Una huelga general en contra del ajuste paralizó a Bélgica

Una huelga general en contra del ajuste paralizó a Bélgica

Los gremios se oponen a un recorte de gastos por 11.000 millones de euros que impulsa el gobierno de derecha.

 

Bélgica se paralizó ayer por el éxito de una huelga general en protesta contra el ajuste que pretende aplicar el gobierno de coalición formado hace apenas dos meses.

Se paralizó todo. No hubo transportes urbanos ni trenes, se cerraron puertos y aeropuertos, no funcionó la Administración pública, ni las escuelas, la industria y la gran distribución. Los hospitales sólo atendieron urgencias y el único sector con cierta actividad fue el comercio minorista. Grupos de camioneros bloquearon con intermitencia las entradas de las grandes ciudades.

Los sindicatos celebraron su éxito y el gobierno del premier Charles Michel se ve un poco más presionado desde la calle. Michel formó hace dos meses una coalición conservadora que tiene problemas desde que arrancó. La forman los liberales francófonos y flamencos, los democristianos flamencos y, por primera vez, los independentistas y xenófobos de la NVA flamenca. De este último partido es el ministro del Interior, Jan Jambon, que ya defendió a los que colaboraron con los nazis en la Bélgica ocupada de la Segunda Guerra Mundial.

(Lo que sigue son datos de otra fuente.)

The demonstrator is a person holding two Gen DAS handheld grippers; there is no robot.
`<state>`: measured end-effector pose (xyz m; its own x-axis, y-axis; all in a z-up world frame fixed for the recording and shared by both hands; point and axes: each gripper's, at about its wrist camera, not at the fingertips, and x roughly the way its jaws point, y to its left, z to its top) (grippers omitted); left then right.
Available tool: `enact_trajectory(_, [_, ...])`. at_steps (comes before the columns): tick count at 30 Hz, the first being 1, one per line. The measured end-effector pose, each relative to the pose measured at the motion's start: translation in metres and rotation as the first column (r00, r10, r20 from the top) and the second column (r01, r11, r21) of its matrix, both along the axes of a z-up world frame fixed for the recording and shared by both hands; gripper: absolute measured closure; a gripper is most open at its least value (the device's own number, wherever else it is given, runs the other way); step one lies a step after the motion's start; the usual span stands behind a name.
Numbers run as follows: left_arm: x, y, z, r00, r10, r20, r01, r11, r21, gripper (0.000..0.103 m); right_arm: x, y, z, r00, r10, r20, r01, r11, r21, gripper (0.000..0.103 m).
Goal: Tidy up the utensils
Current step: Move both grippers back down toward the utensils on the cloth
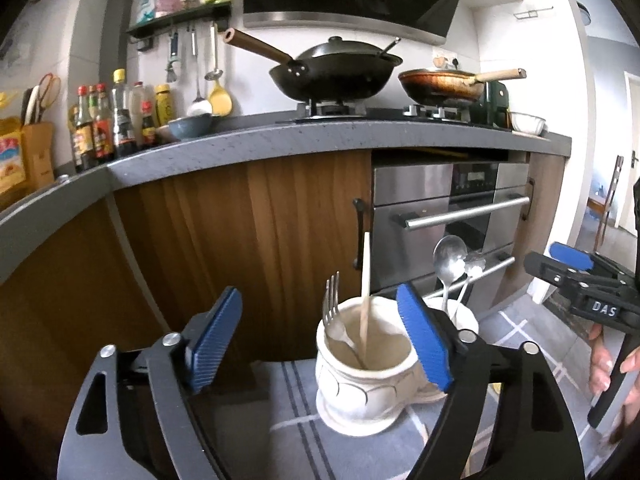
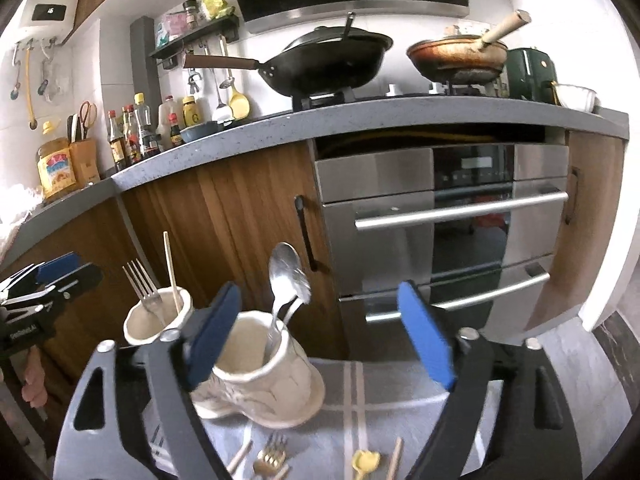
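Grey checked cloth (image 2: 360,400) low in frame, wood cabinets (image 1: 280,220) behind, two cream cups: fork cup (image 1: 362,368) centre, spoon cup (image 2: 260,364), left claw (image 1: 320,344) and right claw (image 2: 320,336) both spread wide, empty, loose utensils (image 2: 272,458) cut off at bottom edge.

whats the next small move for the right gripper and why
Probably lower the right gripper toward the gold fork on the cloth just below it. Both grippers are open and empty, the silver fork and spoons already stand in the two holders, and loose utensils remain on the cloth.
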<state>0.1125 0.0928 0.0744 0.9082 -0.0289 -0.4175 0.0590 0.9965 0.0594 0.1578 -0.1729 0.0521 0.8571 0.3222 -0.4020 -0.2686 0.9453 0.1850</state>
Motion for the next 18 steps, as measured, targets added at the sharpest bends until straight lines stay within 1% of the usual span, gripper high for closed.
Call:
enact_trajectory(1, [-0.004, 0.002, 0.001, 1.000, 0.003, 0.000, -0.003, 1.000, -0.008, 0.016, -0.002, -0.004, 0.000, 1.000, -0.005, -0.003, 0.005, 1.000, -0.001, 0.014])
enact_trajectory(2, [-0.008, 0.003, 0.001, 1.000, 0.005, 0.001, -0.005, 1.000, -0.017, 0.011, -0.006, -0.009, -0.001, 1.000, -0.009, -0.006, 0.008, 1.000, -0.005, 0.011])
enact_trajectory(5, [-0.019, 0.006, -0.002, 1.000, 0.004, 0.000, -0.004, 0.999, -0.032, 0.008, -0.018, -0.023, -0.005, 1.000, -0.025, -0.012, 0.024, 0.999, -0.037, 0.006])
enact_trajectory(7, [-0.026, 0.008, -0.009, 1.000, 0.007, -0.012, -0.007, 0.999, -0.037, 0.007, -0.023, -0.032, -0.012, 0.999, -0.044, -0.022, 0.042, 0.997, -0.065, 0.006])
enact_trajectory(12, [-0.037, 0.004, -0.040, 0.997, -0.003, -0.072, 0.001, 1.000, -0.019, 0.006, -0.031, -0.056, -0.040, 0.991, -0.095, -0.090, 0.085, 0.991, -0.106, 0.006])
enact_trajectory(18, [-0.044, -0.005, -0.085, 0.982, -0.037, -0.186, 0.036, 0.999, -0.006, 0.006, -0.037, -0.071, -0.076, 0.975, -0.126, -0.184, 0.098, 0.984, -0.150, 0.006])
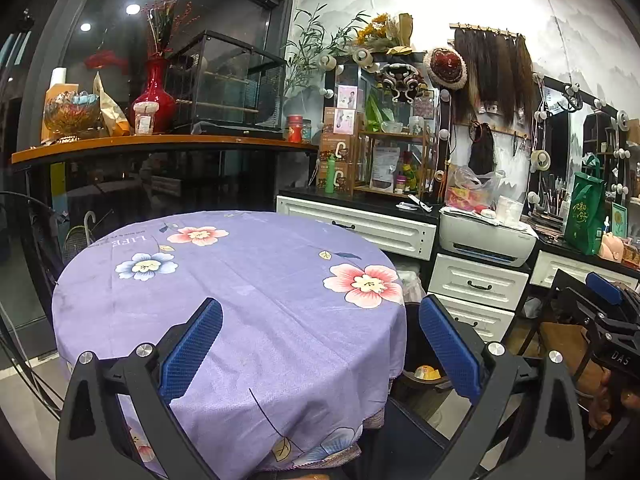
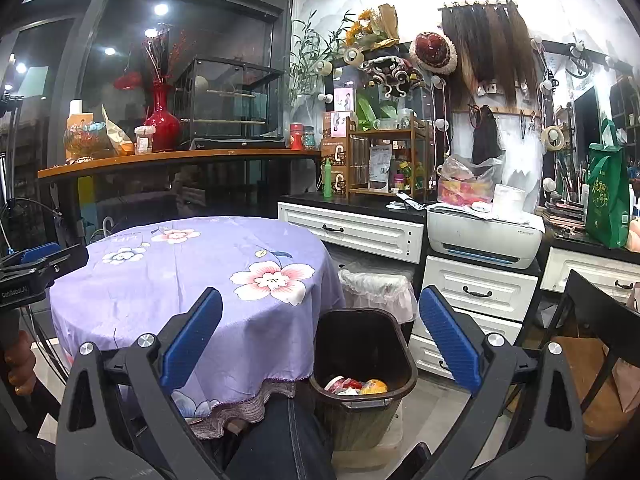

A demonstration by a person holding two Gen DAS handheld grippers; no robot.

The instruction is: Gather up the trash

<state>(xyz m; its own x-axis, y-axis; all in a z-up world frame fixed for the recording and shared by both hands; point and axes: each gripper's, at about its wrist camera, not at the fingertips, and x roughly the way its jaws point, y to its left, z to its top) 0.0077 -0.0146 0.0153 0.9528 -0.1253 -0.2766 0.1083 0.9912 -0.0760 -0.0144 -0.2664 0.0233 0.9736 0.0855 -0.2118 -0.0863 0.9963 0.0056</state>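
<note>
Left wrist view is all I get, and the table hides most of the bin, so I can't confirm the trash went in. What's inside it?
Observer: From the right wrist view, the dark bin holds several pieces at its bottom: something orange-yellow, something red, and a white piece.
Operator: Is the right gripper carrying anything?
Observer: No. The right gripper is open with nothing between its blue pads, hovering above the bin.
Operator: Anything else standing near that bin?
Observer: Yes, a second bin with a pale plastic liner stands just behind it, against the white drawers.
</note>
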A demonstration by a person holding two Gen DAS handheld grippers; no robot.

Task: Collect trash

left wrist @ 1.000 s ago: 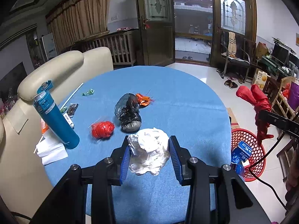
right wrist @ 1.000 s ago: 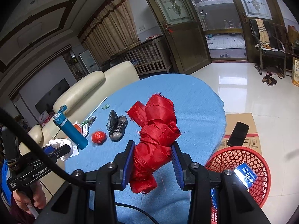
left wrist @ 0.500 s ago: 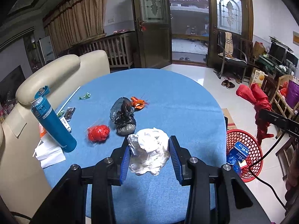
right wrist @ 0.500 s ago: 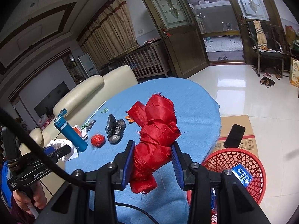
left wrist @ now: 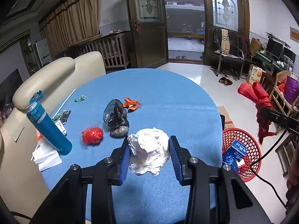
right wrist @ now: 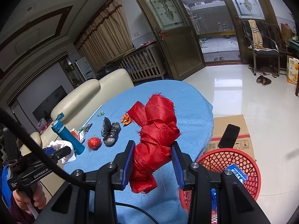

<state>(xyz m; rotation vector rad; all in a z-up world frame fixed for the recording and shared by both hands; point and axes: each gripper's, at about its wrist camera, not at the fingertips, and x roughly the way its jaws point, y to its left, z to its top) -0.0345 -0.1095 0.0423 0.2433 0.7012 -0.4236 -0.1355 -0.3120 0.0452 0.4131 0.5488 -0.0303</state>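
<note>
Two pieces of trash are in hand at once; the left tongs (left wrist: 149, 153) are clenched on a crumpled white paper wad (left wrist: 149, 150), held above the near part of the blue counter (left wrist: 168, 97); the right tongs (right wrist: 153, 160) are clenched on a bunched red cloth (right wrist: 155, 140), held off the counter's right edge, near the red basket (right wrist: 241, 160) on the floor. Both loads look light and soft; the paper wad should crush a little under the pads and stay put; the cloth is limp and frayed, with loose ends hanging below the grip, so it may snag on the basket's mesh rim; a hold around its thick middle, as now, seems the safest.

Four pieces of trash lie on the counter: a knotted black bag (left wrist: 116, 119), a red foil ball (left wrist: 92, 135), an orange wrapper (left wrist: 131, 103) and a small green wrapper (left wrist: 80, 99); the bag looks slack and is best pinched at its knot; the foil ball seems springy and slick, so a grip across its centre suits it. A blue bottle (left wrist: 48, 125) stands near the counter's left edge.
</note>
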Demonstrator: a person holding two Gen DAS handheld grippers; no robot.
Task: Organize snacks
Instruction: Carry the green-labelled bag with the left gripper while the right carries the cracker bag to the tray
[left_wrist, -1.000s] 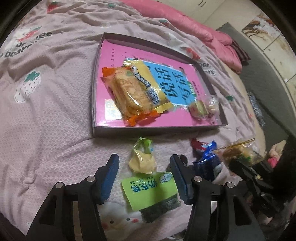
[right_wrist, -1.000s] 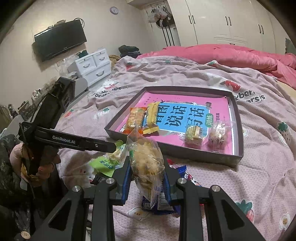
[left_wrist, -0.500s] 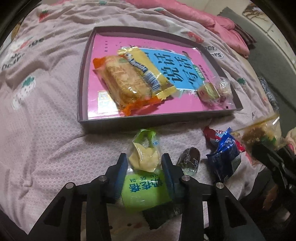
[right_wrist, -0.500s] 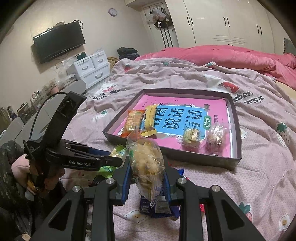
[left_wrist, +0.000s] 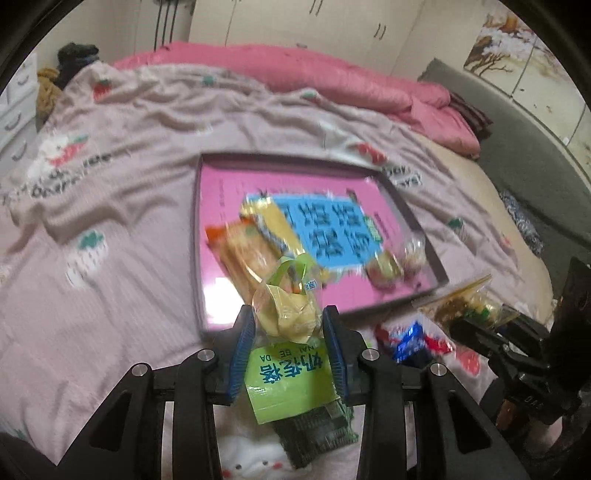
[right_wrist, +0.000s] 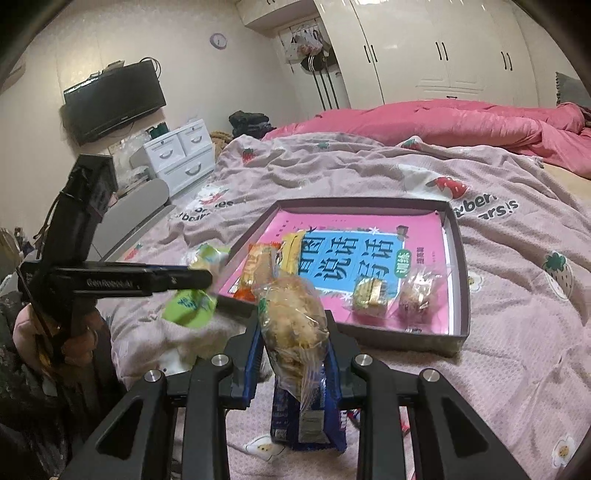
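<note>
Left claw (left_wrist: 290, 345) clamped on green pouch (left_wrist: 291, 380), clear yellowish end poking up between the pads, pouch clear of the bed (left_wrist: 110, 295). Right claw (right_wrist: 295, 360) clamped on clear bag (right_wrist: 295, 325) of pale puffed pieces, held above a blue packet (right_wrist: 308, 424) lying near the bed's front edge. Tray (right_wrist: 460, 266) mid-bed, already holding orange pack (right_wrist: 256, 267), yellow pack (right_wrist: 291, 251) and two small wrapped cakes (right_wrist: 369, 293) along its near wall. Step in hand, judged: carry pouch over near tray wall and set down in bare pink area. Advisable: lift enough that hanging lower end clears the wall; aim left of orange pack or toward the far half, not on top of it; lower until pouch rests flat before letting go; keep right claw steady and apart to avoid collision. Soft film may slip, so grip firm, motion slow.
</note>
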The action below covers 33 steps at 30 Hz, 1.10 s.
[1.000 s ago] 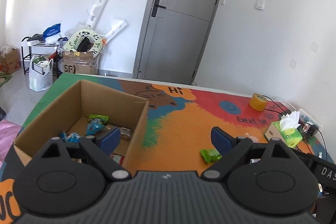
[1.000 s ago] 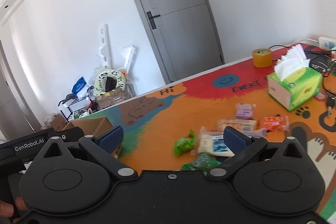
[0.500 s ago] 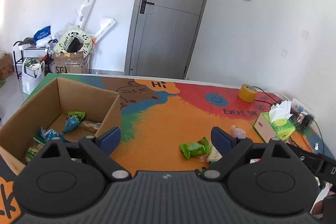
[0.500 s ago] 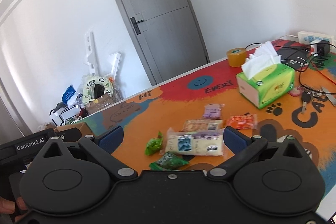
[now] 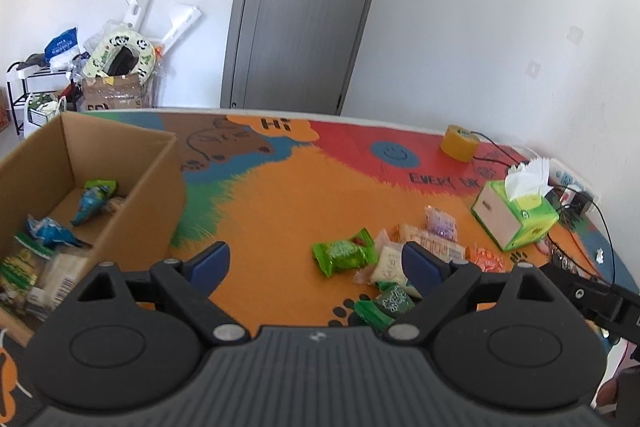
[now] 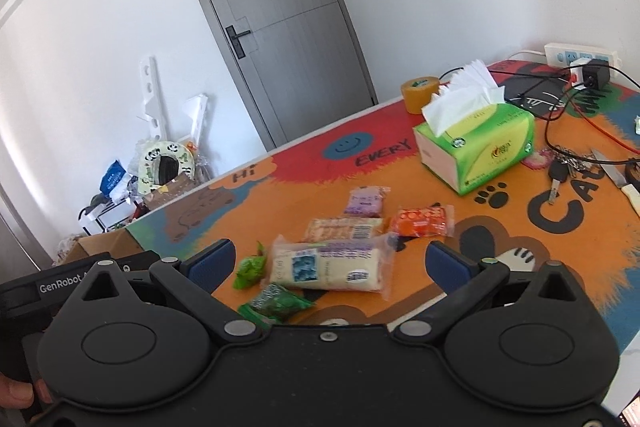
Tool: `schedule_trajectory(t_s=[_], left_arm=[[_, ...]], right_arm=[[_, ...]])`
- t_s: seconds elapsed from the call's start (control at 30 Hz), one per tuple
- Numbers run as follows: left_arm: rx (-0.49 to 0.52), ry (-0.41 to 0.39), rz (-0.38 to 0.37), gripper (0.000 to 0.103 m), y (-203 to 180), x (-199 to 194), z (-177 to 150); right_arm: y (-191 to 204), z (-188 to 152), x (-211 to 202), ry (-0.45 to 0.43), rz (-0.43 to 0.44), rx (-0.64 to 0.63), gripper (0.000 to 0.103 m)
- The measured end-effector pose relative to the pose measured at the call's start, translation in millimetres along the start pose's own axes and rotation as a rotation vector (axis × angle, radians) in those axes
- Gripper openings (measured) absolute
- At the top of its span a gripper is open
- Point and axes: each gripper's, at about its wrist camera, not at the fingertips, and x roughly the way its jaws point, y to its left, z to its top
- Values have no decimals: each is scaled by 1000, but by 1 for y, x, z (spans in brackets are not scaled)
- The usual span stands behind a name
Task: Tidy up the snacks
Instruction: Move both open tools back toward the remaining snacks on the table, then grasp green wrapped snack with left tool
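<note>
Snacks (image 6: 326, 265) on mat, ahead between spread right jaws

A cardboard box (image 5: 120, 187) holding several packets sits at the table's (image 5: 280, 203) left side; loose snack packets (image 6: 328, 263) cluster right of it, with a tissue box (image 6: 480, 151) beyond them and a tape roll (image 6: 420, 93) behind that.

white walls, a grey door (image 5: 304, 7), and clutter on a black rack (image 5: 24, 83) in daylight.
</note>
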Motion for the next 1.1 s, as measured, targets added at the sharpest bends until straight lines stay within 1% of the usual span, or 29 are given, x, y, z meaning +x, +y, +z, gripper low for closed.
schedule_trajectory(t_s=[0.2,0.43,0.7,0.83,0.9,0.93,0.97,1.0,1.1], left_arm=[[22,23,-17,92,-14,15,-7],[46,69,-40,90,-29,39,-17],[75,132,-59,90,-43,64,-30],[88,136,-52,89,-49,75,-37],[93,144,-42,86,-51,82,-40],[90,152,-39,83,-52,85,-42],[85,160,-41,78,-52,87,-43],[79,166,-41,75,-52,90,-45],[80,136,-32,60,-53,92,-48]], right_arm=[[-15,-2,7,19,4,15,103],[-31,-5,18,38,13,40,103],[-45,-5,28,52,-3,62,103],[-47,-8,31,60,-16,59,103],[-47,-10,32,64,-19,48,103],[-47,-11,32,68,-20,45,103],[-47,-11,33,70,-20,44,103],[-48,-12,33,71,-21,45,103],[-52,-12,35,73,-20,56,103]])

Los belgas miran al sur de Europa, ven que su gobierno copia el ajuste y empiezan a tener miedo. El ejecutivo, que ayer dijo que no rectificará, planea aprobar un ajuste de 11.000 millones de euros en cinco años que afectaría al gasto sanitario, educativo, cultural, de transportes y de políticas sociales. Sólo se sustituiría a uno de cada cinco empleados públicos que se jubilen. Además, aumentaría la edad de jubilación dos años hasta los 67 y eliminaría la “indexación”, el sistema que hace que salarios, rentas, alquileres, etc., suban al menos al ritmo de la inflación. Una devaluación interna, como la que se hace en España, para reducir salarios y precios y que el país gane competitividad frente al exterior. La Comisión Europea aplaude el ajuste (aunque esto ya es parte del paisaje europeo) porque la deuda pública belga está en el 105% del PBI y el gasto público llega al 54% del PBI.

El líder de la NVA, Bart De Weber, oficialmente alcalde de Amberes pero por el absoluto control de su partido el verdadero hombre fuerte en Bélgica ahora mismo, cargó contra los sindicatos, a los que acusó de querer tumbar al gobierno y de hacer una “huelga política”.

El ajuste duele mucho en un país que tradicionalmente se gestionó desde el acuerdo entre gobiernos, sindicatos y empresarios y que ve ahora cómo el ajuste se impone casi sin negociar. A las empresas se le reducen gastos eliminando la “indexación” y además pagarán menos cargas sociales por cada trabajador.

Bruselas es la tercera región más rica de Europa tras el centro de Londres y Luxemburgo. Pero a la vez tiene un 34% de pobreza, un desempleo en el 20% que se dispara hasta el 50% en algunos barrios y un sistema educativo disfuncional que castiga a los niños de familias pobres e inmigrantes, mientras genera una pequeña franja de población muy bien educada. Los sindicatos denuncian que esos sectores pobres serán los más perjudicados por el ajuste.

Michel dijo que quiere relanzar el diálogo con los sindicatos, pero dejó claro que no cederá en cuanto a los grandes ejes de su política, que –según dice– es la única capaz de reducir el déficit y reactivar la economía. Ayer, recibió el apoyo del Fondo Monetario Internacional, que aplaudió la inclusión de medidas como el aumento de la edad de jubilación.

Durante la jornada, los piquetes formados desde la madrugada a la entrada de las empresas dieron un aspecto de “ciudad fantasma” a varias zonas comerciales o industriales. Igualmente hubo algunos incidentes esporádicos, en particular en Charleroi (sur), donde un automovilista exasperado embistió contra un piquete e hirió a tres sindicalistas, según la prensa local. En Bruselas, hubo altercados entre la policía y manifestantes.